3. Love paves way for freedom while attachment speaks of possession
Love isn’t just expansive, it also sets you free, like a bird in a blue sky. It isn’t just about the physical presence of your partner, it’s also the smell of them that lingers around even when they aren’t there.
Attachments, however, limit themselves to clinginess, and being clingy sabotages a relationship. Attachments hugely depend on the physical presence of your partner and it smells of possession. This is a major difference to keep in mind when it comes to attachment love vs romantic love.
4. Love is passionate while attachment is mundane
Colors, remember? Love is a spectrum of colors including red, which burns with passion and blue, which is comfort and contentment. It includes pink and violet that instantly spark joy. There’s brown too, meaning love also allows room to express sorrow.
Attachment isn’t as colorful. It gets boring after a while and mundane in the sense that it’s the same thing over and over again. Love vs attachment is a comparison between colors and paleness, one is fascinating to observe while the other loses its shine after a point.
5. Love is about giving while attachment mostly takes
Love is selfless and involves giving, taking and growing together as a couple. It’s about keeping your partner in mind before you make decisions about the relationship. Attachment, however, is taking from your partner for your benefit. For the most part, it is selfish and self-serving.
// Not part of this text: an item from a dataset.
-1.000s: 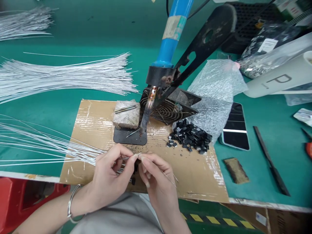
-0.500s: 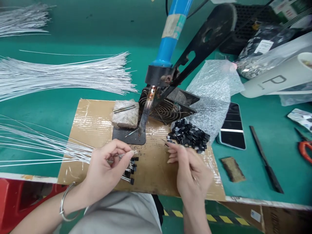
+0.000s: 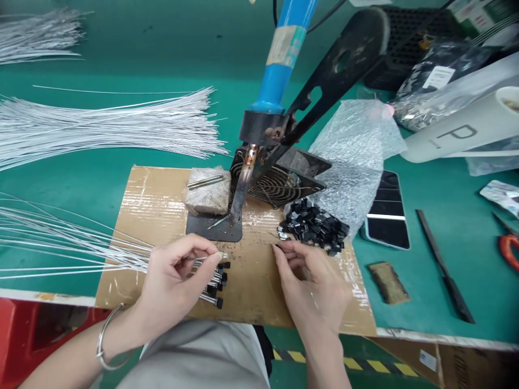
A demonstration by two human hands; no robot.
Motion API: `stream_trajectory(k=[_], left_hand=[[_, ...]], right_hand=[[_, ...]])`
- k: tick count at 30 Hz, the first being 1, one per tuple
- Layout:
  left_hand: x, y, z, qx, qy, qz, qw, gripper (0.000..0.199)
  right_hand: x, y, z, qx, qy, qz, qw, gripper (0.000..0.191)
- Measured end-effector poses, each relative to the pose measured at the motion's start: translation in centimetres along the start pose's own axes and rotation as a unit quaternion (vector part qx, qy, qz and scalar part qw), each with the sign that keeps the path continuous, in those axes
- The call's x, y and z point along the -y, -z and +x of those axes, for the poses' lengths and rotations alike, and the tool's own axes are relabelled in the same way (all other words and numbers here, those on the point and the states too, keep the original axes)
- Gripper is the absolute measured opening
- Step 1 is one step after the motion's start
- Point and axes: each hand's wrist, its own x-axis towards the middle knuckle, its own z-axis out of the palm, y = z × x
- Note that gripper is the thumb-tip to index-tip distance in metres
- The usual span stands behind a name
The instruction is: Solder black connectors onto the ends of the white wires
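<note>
My left hand [image 3: 178, 275] pinches the end of a thin white wire between thumb and forefinger, with a pale tip poking out. Under that hand lie several white wires [image 3: 130, 256] with small black plastic ends [image 3: 221, 278], spread over the cardboard sheet [image 3: 138, 200]. My right hand [image 3: 310, 278] has thumb and forefinger closed on a small black piece, mostly covered by the fingertips. Right beside it rests a heap of small black plastic pieces [image 3: 316, 224]. A soldering iron [image 3: 273, 81] hangs in a black stand, its tip pointing down between the hands.
A wrapped block [image 3: 208, 200] with metal rods sits by a black fan [image 3: 275, 183]. White wire bundles [image 3: 109, 124] lie left. Bubble wrap [image 3: 348, 156], a phone [image 3: 387, 210], a dark flat tool [image 3: 444, 265], a brown pad [image 3: 388, 282] and scissors [image 3: 508, 248] are at right.
My right hand's thumb and forefinger have drawn together and turned, with a small black piece now between the fingertips. My left hand has barely moved.
</note>
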Motion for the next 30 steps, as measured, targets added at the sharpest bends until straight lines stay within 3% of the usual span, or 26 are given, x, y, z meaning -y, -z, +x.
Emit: stream_trajectory(k=[10,19,24,30], left_hand=[[0.2,0.8,-0.4,0.019,0.034,0.019,0.999,0.017],[-0.8,0.6,0.5,0.052,0.045,0.001,0.998,0.018],[-1.0,0.7,0.8,0.065,0.038,-0.016,0.997,0.017],[-1.0,0.6,1.0,0.071,0.037,-0.036,0.996,0.014]], right_hand=[[2.5,0.7,0.2,-0.004,-0.148,0.222,0.964,0.003],[5.7,0.1,1.0,0.049,-0.260,0.376,0.888,0.005],[7.0,-1.1,1.1,0.077,-0.287,0.437,0.849,0.008],[7.9,-1.6,1.3,0.110,-0.302,0.447,0.835,0.011]])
In attachment versus love, attachment is a healthy part of the umbrella that is love. We need to be mindful, however, when we confuse the two as one or start to fall into the pattern of attachment that is unhealthy for both the relationship and ourselves.
Love can be bewildering. Every relationship, be it attachment, attraction or love, is unique in its own way and brings out your personality traits distinctly as the relationship unfolds itself.
If you are confused about whether you are just attracted, attached or in love with your partner, talk to them. Have honest conversations about how you feel and where you see the relationship going. Discuss your physical and emotional needs in the relationship, how many of them are being met, and what to do about the unmet ones.
Love is out there and the world is full of opportunities. To grab yours, you just need to know what you are looking for. Like Rumi said: “What you seek is seeking you.”